Here's why I checked it out:

Kirkus Review:

"What happens when some malicious teasing by four teenagers ends in unintended death. Brian, younger than gang leader Roger and happy to be included, is one of the four drinking beer in the park when schoolmate Bill Janowski walks by with his basketball. They grab the ball, toss it back and forth. . . then Roger slams it against Janowski's face, knocking him down. What the horrified boys then witness, though they don't know it at the time, is an epileptic seizure followed by a burst aneurism that sends blood trickling from Janowski's nose and mouth.
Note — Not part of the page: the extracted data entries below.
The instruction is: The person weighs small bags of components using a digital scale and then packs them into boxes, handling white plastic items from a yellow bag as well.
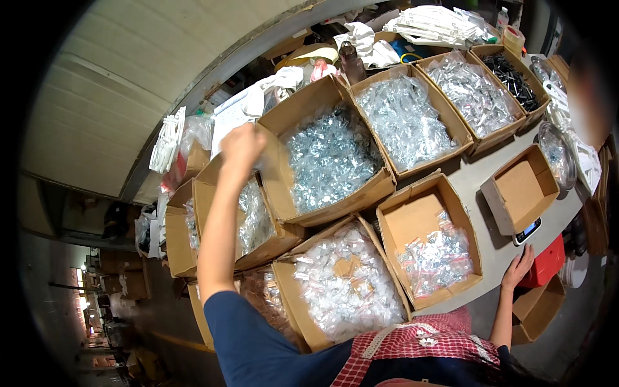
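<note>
My left arm stretches forward over the boxes. My left hand [242, 147], slightly blurred, is closed beside the left wall of a large cardboard box [276, 177]; what it holds, if anything, is hidden. Inside that box lie many small shiny metal parts in clear bags [329, 158]. At the right, my right hand [519, 267] rests with fingers stretched out at the table edge, holding nothing. Just beyond its fingertips is a small digital scale [529, 231] with a lit display. An empty cardboard box [523, 190] stands on the scale.
Open cartons surround me: one with bagged white parts [348, 284], one with small bagged metal pieces [438, 258], others with clear bags [406, 119] and black parts [512, 80]. White bundles [442, 26] lie behind. A red bin [543, 264] stands below the table's right edge.
</note>
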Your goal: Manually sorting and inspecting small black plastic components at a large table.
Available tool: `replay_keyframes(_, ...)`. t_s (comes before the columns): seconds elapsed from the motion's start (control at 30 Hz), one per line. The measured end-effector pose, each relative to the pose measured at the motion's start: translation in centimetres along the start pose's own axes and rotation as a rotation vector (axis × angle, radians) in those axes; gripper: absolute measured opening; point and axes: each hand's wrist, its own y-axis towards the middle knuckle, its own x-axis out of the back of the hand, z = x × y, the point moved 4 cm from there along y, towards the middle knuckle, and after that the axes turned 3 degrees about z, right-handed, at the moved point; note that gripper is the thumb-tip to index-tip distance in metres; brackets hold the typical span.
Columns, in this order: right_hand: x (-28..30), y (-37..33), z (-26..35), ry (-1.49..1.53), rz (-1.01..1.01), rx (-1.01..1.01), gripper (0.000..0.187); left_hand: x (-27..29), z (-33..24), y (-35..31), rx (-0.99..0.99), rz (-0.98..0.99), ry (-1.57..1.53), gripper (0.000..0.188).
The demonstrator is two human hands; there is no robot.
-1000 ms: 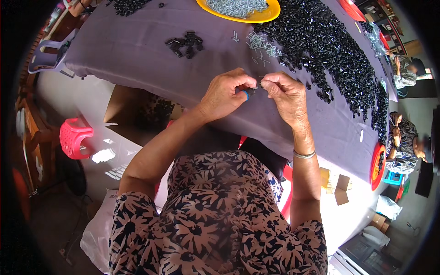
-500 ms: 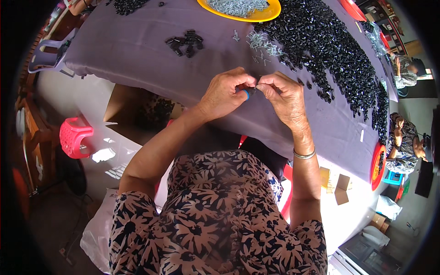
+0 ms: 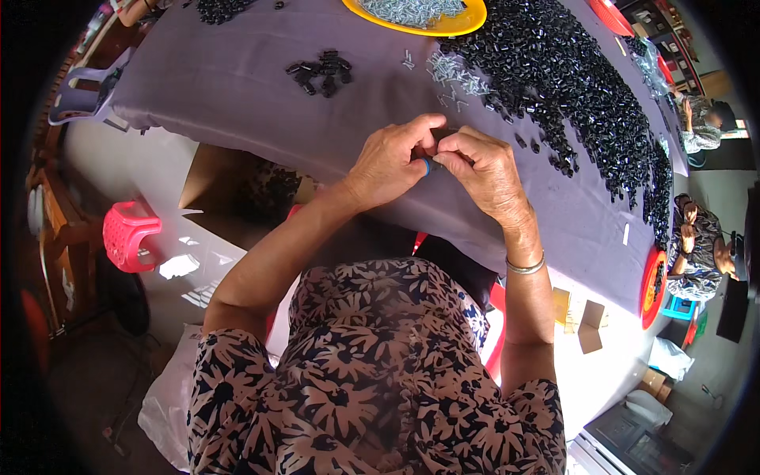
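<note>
My left hand (image 3: pixel 388 161) and my right hand (image 3: pixel 486 169) meet fingertip to fingertip above the near part of the purple tablecloth (image 3: pixel 261 103). A blue band (image 3: pixel 428 165) goes round my left thumb. My left thumb and forefinger are closed on a small black piece, mostly hidden by the fingers. The right thumb and forefinger are pinched against it; anything else in them is too small to make out. Beyond my hands lie loose small silvery metal pins (image 3: pixel 457 74). A small group of short black pieces (image 3: pixel 320 73) lies to their left.
A big heap of black pieces (image 3: pixel 546 67) covers the table's right side. At the far edge stands a yellow dish (image 3: pixel 451 31) of silvery pins. An orange-red tray (image 3: pixel 651 291) sits by the right edge. Two people work farther right. A pink stool (image 3: pixel 127 237) stands on the floor at left.
My right hand has shifted slightly left, and its fingertips have come closer in against the left ones. The left hand has hardly moved.
</note>
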Motion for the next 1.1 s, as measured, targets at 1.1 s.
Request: replay_keyframes(1.1,-2.0,0.9,0.5,-0.019,0.086,0.035,0.025,1.4,-0.4,1.1,0.381,0.406,0.008,0.013)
The four take off, and though Brian thinks they should report the incident, Roger talks him into keeping quiet. Later, after they know of Janowski's death, Roger and his sidekick set up Brian and another nervous and tenuous member of the group: If they tell, it will look like they did it. So Brian sweats it out, becoming more and more obsessed--and, to Detective Sergeant Robert Wheeler, more and more obviously obsessed--with avoiding detection. Murphy alternates the depiction of Brian's ordeal with passages from the viewpoint of Wheeler, who pursues the case when officials want it closed. Wheeler, we learn, has his own demon to lay: the panic shooting and killing of a fleeing kid years earlier, and the near repetition of that act as he closes in on Brian. That Murphy has us liking Wheeler before disclosing his past act is a neat trick, and throughout, he involves us in this standard plot with his empathetic projections of both hunter and hunted."